If there’s one thing we know about Jada and her relationship with Tupac, it’s that she can get pretty emotional about it. When she first saw the movie, she was very vocal about how she was disappointed with the way that the movie portrayed her relationship with the rapper.
The producers of the film even came back at her. Producer L.T. Hutton, said “I’m kinda disappointed and hurt by the accusations that it wasn’t depicted… or I can’t remember the exact words she said. It all came from the truth, and places and moments of her actual dialog and ideas that ‘Pac actually had.'”
Defending His Film
He continued, saying, “Multiple best friends and people that eat dinner with her all the time have seen the movie, and they loved it. And they told her about it. They explained to her that everything was great. This was years ago. I wanna go on record. I respect the hell out of Mrs.
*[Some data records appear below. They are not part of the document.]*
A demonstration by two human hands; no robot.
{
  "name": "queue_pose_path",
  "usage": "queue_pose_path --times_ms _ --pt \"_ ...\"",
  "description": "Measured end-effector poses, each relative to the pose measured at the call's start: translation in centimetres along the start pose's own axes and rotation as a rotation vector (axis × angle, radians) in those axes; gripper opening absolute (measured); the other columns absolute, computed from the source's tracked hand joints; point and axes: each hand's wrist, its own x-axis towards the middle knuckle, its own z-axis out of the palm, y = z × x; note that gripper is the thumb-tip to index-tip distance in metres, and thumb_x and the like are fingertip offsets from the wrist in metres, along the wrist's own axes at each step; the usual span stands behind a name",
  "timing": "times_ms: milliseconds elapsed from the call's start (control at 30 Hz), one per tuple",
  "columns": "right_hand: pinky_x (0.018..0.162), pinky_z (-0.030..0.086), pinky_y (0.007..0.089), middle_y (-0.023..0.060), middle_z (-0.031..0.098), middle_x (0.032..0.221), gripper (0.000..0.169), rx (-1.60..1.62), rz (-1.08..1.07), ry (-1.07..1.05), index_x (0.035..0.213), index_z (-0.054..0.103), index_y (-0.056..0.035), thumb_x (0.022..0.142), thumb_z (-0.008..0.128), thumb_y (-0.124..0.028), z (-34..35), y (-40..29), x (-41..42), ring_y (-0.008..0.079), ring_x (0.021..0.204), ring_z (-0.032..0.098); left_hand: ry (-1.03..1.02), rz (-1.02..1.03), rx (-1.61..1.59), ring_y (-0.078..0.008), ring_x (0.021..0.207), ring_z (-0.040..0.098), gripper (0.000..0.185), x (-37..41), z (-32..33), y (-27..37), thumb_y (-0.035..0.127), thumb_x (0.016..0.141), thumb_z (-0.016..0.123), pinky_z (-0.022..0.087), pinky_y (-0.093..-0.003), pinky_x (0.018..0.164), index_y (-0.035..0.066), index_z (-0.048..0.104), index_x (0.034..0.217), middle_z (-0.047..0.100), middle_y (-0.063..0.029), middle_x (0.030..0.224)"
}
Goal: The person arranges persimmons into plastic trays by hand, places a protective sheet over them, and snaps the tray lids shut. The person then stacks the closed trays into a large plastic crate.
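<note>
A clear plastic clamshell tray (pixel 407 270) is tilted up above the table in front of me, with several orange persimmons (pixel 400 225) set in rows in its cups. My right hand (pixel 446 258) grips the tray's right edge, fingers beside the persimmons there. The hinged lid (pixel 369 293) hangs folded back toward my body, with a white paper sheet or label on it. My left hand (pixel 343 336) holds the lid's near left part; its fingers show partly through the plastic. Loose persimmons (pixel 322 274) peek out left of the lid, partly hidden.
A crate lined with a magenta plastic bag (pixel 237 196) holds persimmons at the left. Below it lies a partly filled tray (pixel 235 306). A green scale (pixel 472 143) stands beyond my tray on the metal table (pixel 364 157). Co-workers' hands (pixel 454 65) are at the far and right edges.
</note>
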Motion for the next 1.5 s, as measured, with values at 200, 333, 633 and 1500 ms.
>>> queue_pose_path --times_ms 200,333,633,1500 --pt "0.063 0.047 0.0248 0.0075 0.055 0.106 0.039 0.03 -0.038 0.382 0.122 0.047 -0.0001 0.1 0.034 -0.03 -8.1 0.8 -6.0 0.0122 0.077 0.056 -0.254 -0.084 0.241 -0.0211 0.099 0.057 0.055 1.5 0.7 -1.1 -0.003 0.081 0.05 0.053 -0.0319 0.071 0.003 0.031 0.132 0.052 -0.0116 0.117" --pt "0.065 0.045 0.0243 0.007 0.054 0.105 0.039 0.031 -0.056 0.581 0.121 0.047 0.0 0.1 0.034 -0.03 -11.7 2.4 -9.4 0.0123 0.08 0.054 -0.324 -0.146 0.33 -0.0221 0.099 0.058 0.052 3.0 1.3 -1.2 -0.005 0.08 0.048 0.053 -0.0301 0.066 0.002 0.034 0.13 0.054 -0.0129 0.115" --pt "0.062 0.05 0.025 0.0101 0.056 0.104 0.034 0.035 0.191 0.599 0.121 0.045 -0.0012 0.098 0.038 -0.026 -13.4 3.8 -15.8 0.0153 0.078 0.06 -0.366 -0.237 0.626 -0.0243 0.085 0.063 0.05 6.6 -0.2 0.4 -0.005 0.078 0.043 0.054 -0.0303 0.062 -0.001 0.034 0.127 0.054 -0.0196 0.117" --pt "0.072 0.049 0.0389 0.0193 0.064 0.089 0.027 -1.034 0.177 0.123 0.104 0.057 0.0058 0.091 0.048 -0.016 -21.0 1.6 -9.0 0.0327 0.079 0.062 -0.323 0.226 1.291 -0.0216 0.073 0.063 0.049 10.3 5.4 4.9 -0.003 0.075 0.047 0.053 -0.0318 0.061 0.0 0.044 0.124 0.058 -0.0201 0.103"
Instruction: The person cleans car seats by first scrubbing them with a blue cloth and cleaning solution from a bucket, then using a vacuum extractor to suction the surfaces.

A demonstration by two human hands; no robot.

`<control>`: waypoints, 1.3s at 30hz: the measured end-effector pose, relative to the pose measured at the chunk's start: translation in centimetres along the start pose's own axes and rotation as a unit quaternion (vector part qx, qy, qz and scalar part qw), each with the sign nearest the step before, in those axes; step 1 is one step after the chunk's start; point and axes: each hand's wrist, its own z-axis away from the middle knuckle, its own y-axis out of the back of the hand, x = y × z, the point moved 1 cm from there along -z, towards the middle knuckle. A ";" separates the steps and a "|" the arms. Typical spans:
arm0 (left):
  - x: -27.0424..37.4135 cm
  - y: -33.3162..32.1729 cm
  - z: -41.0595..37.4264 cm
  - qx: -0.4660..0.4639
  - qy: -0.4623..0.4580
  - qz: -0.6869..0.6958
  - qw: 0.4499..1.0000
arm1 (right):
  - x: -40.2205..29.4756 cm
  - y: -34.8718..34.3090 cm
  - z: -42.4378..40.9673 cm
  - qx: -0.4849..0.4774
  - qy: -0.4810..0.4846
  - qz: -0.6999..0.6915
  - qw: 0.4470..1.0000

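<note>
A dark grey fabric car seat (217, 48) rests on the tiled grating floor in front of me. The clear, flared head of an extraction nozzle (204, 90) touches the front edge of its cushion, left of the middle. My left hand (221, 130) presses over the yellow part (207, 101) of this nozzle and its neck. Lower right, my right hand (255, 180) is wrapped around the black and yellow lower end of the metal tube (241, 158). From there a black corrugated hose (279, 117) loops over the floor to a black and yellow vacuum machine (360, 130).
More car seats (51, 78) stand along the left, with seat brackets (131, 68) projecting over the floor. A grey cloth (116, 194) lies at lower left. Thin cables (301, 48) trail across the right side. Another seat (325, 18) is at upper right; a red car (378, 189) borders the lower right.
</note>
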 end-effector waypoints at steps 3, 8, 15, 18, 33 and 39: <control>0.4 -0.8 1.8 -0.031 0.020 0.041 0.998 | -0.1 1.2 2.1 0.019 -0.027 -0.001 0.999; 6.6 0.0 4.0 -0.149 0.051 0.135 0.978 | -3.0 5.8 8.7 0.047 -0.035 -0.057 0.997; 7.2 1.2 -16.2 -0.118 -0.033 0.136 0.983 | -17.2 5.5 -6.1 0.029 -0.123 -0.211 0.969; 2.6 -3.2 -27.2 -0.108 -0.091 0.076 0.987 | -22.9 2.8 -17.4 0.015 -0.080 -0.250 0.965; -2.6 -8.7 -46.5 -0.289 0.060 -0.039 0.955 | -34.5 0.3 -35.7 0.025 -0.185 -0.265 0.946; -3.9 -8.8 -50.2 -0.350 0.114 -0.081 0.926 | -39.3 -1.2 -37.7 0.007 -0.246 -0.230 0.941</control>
Smith…. Everybody watching the film, they will tell you, I’m very responsible with everyone.”
Jada seemingly knew what she was talking about, but at the same time L.T. Hutton has some pretty good grounds as well.
Jada also ranted about the movie on The Ryan Cemeron Morning Show With Wanda Smith, and she ended up breaking down and crying.
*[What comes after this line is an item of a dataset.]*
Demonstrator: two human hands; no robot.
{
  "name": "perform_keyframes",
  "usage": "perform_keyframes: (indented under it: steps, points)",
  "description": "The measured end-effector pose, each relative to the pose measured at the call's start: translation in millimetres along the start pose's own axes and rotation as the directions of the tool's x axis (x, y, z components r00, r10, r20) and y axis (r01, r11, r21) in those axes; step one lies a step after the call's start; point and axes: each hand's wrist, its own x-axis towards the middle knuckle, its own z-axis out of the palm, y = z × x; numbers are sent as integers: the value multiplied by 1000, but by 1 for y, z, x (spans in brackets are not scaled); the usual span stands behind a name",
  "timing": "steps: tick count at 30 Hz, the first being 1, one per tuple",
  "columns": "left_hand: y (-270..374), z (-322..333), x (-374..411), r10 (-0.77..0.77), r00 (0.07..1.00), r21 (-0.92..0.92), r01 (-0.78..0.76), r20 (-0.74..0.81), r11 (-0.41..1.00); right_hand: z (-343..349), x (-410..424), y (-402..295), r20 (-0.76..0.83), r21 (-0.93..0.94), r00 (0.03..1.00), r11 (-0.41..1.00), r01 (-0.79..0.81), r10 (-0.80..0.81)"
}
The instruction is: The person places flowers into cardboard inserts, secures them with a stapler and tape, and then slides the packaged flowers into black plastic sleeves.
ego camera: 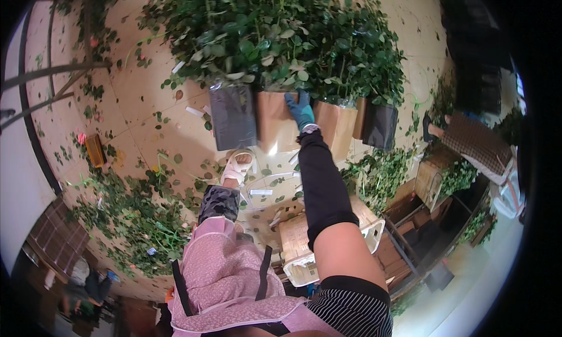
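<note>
My right hand (301,110), in a blue-green work glove, grips the upper right edge of a bundle of leafy stems wrapped in brown paper (277,124). The thumb lies on the paper front; the other fingers are partly hidden among leaves beside it. My left hand is out of view. Left of this bundle stands one in a black wrapper (233,117). To its right are another brown-wrapped bundle (336,126) and a further black-wrapped one (380,125). Dense green foliage (281,38), which looks like rose leaves, spreads above the wraps.
Leaves and clippings (140,214) litter the tiled floor. A pale plastic crate (298,240) lies beside my legs. Metal frames stand left (57,75) and right (408,240). Another person's checked garment (476,139) shows at right. An orange brick-like object (95,151) lies left.
</note>
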Motion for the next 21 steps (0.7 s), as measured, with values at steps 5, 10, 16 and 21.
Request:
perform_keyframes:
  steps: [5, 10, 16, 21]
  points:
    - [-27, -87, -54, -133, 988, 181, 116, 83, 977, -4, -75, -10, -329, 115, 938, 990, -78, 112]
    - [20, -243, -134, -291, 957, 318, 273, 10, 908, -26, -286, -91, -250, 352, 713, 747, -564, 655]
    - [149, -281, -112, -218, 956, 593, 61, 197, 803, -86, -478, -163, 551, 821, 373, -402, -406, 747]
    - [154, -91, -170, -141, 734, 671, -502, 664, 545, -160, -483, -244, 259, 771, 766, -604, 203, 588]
“I wanted people to know that what you’re seeing in regards to my relationship with Tupac is not true, and that was more important to me because… my relationship was really special and, um, it was very complicated and it felt like it was a huge disservice,” she said.
She explained that if she was portrayed correctly then it would have been a great way to shed light on who Tupac really was.
“If you’re really saying that you’re honoring a man’s legacy, then honor his legacy. And if you don’t have the story, fall back until you do… I feel like we as black people, we have got to protect those individuals that we say are important to us, to our history and to our culture. We cannot expect other people to do that if we’re not willing to do that ourselves. Pac is precious to us,” she finished.